Wenn ich mir das Knie aufgeschlagen oder mir beim Spielen eine Beule geholt hatte, waren diese Worte meiner Eltern wie ein Pflaster für die Seele. Ein kurzer Trost, ein Lächeln – weiter ging’s.
Viele Jahre später, nach meinem Hirnstamminfarkt, wachte ich wieder aus dem künstlichen Koma auf. Mein Körper fühlte sich fremd an, nichts war mehr wie vorher. Und doch klangen sie wieder in meinen Ohren – dieselben Worte.
Diesmal vom Arzt:
„Herr Herrmann, das ist jetzt kein Beinbruch.“
Dieselben Worte – in einem völlig anderen Kontext – trafen mich mit voller Wucht.

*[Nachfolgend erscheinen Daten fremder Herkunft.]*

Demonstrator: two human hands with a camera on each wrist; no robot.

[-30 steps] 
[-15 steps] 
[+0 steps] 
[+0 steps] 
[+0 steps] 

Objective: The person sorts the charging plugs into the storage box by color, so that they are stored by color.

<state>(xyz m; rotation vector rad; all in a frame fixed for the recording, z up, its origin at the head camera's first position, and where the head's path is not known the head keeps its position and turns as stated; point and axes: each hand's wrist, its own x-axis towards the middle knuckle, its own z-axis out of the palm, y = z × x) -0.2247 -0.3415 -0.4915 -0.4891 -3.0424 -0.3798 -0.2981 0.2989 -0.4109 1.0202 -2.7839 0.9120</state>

In diesem einen Satz lagen plötzlich die ganze Leichtigkeit und die ganze Schwere des Lebens.
Verbunden mit aufgeschürften Knien in der Kindheit und dem Erlebnis eines existenziellen Einschnitts als Erwachsener.
Bestimmte Worte begleiten uns für immer. Auch, wenn sie unterwegs ihre Bedeutung verändern.